▸ **Problem details**:
Pull every line containing "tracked" from the listing.

▸ **Supplied material**:
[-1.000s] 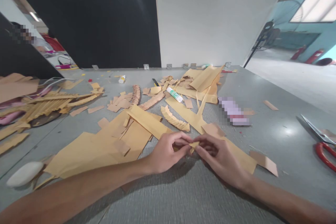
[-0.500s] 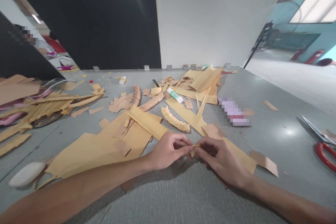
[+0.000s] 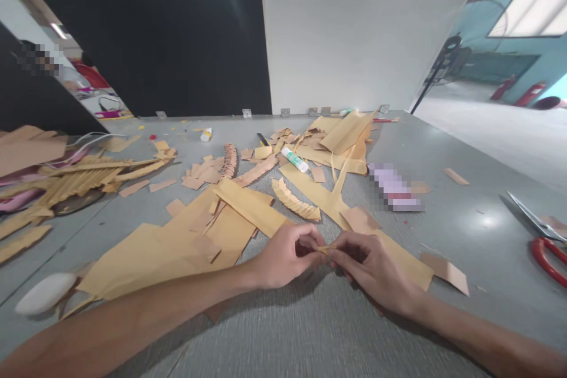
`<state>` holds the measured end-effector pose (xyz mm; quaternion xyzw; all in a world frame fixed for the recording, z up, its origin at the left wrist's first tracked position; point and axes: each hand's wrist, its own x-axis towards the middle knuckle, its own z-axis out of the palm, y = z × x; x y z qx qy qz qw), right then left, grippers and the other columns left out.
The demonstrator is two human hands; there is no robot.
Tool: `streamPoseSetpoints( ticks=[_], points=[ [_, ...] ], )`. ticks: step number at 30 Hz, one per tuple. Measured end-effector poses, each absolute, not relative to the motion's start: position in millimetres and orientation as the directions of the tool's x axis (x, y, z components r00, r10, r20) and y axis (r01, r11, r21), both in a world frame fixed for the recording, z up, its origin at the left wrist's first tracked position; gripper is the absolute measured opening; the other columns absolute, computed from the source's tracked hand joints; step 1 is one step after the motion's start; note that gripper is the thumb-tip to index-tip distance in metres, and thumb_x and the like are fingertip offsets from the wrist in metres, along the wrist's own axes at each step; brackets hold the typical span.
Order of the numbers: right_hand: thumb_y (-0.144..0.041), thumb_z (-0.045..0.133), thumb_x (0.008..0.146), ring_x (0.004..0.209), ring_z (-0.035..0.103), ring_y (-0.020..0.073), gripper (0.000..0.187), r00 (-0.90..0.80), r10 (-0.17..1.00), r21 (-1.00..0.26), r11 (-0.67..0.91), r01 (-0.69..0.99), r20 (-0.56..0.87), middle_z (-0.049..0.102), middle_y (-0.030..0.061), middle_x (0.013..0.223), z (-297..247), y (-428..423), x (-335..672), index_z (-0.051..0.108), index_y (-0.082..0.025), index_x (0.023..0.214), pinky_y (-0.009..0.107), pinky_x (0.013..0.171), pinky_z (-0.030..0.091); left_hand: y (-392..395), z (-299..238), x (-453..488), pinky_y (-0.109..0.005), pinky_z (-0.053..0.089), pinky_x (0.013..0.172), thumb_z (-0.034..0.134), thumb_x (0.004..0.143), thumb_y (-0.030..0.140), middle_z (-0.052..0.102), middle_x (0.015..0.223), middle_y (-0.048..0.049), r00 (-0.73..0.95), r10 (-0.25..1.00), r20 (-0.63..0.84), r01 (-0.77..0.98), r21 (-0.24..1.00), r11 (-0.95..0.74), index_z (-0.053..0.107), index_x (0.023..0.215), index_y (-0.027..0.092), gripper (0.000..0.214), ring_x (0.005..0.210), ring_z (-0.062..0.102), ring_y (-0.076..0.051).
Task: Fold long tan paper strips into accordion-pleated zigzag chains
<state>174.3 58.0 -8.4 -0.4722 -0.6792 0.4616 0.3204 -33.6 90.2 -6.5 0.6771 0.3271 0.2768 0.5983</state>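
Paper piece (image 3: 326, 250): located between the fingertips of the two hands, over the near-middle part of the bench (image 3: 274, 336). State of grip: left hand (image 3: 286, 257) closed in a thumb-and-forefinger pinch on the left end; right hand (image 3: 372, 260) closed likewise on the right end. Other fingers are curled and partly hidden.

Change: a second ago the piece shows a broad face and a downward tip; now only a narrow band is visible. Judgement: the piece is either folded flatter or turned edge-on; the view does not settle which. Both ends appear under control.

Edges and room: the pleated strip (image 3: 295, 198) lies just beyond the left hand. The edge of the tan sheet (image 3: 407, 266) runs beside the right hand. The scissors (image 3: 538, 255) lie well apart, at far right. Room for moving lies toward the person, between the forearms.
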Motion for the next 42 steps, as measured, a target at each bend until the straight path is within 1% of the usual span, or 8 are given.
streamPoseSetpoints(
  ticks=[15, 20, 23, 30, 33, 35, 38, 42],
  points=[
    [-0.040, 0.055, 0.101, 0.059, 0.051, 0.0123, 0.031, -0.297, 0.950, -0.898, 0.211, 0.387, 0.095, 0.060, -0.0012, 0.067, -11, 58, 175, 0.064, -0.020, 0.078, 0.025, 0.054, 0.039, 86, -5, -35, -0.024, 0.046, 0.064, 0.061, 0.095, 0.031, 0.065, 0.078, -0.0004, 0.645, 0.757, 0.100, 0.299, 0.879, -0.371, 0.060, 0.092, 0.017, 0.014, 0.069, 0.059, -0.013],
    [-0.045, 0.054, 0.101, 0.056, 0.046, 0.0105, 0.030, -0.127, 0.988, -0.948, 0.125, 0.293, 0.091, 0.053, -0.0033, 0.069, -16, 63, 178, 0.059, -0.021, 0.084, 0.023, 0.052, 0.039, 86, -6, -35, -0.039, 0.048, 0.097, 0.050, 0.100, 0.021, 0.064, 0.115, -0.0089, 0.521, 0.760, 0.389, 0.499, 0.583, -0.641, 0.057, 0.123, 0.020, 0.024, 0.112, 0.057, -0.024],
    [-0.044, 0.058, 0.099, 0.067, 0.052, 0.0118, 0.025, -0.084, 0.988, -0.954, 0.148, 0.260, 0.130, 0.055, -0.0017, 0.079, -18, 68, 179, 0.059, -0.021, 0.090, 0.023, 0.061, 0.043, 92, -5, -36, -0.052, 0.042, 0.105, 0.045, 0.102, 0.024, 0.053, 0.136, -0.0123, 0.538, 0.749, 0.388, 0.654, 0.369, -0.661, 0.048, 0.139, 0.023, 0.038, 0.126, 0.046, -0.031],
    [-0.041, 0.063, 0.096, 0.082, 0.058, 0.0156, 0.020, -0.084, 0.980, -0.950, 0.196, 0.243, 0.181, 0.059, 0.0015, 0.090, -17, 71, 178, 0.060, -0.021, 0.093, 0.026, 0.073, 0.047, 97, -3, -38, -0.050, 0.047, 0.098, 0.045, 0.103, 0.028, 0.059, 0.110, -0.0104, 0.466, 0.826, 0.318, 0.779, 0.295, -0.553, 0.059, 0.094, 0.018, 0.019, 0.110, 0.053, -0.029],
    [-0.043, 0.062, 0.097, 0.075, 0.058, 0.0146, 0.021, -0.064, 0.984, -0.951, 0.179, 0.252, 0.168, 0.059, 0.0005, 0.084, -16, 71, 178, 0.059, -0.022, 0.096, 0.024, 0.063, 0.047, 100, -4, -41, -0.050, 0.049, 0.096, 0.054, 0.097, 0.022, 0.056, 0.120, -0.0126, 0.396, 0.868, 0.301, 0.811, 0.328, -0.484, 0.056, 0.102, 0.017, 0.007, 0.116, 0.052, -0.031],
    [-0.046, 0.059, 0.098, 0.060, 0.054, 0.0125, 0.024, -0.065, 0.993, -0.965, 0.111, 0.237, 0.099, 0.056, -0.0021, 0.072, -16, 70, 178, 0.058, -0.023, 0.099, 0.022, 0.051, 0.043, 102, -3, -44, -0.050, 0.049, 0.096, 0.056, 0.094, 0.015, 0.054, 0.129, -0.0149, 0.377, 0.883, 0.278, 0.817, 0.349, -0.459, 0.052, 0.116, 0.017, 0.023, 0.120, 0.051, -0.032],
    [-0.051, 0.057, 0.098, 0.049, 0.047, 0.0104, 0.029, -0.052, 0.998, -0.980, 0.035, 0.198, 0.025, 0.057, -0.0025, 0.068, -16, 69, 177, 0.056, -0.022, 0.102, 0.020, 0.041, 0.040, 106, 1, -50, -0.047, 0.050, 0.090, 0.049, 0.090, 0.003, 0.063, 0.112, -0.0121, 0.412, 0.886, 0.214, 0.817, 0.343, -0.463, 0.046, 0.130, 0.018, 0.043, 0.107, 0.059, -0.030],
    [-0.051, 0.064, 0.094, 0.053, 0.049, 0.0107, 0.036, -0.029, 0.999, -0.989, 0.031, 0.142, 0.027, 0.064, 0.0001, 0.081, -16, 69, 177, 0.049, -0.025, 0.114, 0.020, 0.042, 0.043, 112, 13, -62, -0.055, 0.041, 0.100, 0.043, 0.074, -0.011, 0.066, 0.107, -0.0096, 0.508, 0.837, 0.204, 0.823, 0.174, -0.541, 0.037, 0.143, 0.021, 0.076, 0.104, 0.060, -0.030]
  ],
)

▸ **Answer to the exercise**:
`<state>` holds the measured end-effector pose (xyz mm; quaternion xyzw; all in a world frame fixed for the recording, z up, its origin at the left wrist's first tracked position; point and axes: each hand's wrist, its own x-axis towards the middle knuckle, its own z-axis out of the palm, y = z × x; x y z qx qy qz qw), right then left, grippers and the other columns left out.
Tool: `streamPoseSetpoints( ticks=[_], points=[ [_, ...] ], )`. ticks: step number at 30 Hz, one per tuple. Measured end-effector poses, each absolute, not relative to the motion's start: position in millimetres and orientation as the directions of the tool's x axis (x, y, z components r00, r10, r20) and y axis (r01, r11, r21), both in a world frame fixed for the recording, z up, its origin at the left wrist's first tracked position; gripper is the absolute measured opening; the other columns absolute, computed from the source's tracked hand joints; step 1 is one step after the motion's start; note that gripper is the thumb-tip to index-tip distance in metres, and thumb_x and the like are fingertip offsets from the wrist in metres, along the wrist's own axes at each step; brackets hold the typical span.

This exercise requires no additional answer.